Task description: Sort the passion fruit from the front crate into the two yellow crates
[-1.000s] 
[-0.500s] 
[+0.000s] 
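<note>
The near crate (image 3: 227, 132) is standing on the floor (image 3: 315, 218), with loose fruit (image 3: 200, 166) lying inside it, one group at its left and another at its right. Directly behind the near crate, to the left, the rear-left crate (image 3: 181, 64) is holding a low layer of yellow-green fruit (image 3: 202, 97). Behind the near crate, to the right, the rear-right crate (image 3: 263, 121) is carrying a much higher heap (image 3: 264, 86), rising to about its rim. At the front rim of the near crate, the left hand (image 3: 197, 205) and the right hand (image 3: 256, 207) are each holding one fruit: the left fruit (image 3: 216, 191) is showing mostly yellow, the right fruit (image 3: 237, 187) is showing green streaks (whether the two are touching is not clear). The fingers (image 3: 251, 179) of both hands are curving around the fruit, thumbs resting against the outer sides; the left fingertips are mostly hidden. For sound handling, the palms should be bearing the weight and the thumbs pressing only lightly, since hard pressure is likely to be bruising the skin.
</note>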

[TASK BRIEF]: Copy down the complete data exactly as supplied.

[RESULT]:
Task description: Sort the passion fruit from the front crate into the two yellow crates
[-1.000s] 
[-0.500s] 
[+0.000s] 
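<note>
The near crate (image 3: 227, 132) is standing on the floor (image 3: 315, 218), with loose fruit (image 3: 200, 166) lying inside it, one group at its left and another at its right. Directly behind the near crate, to the left, the rear-left crate (image 3: 181, 64) is holding a low layer of yellow-green fruit (image 3: 202, 97). Behind the near crate, to the right, the rear-right crate (image 3: 263, 121) is carrying a much higher heap (image 3: 264, 86), rising to about its rim. At the front rim of the near crate, the left hand (image 3: 197, 205) and the right hand (image 3: 256, 207) are each holding one fruit: the left fruit (image 3: 216, 191) is showing mostly yellow, the right fruit (image 3: 237, 187) is showing green streaks (whether the two are touching is not clear). The fingers (image 3: 251, 179) of both hands are curving around the fruit, thumbs resting against the outer sides; the left fingertips are mostly hidden. For sound handling, the palms should be bearing the weight and the thumbs pressing only lightly, since hard pressure is likely to be bruising the skin.
</note>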

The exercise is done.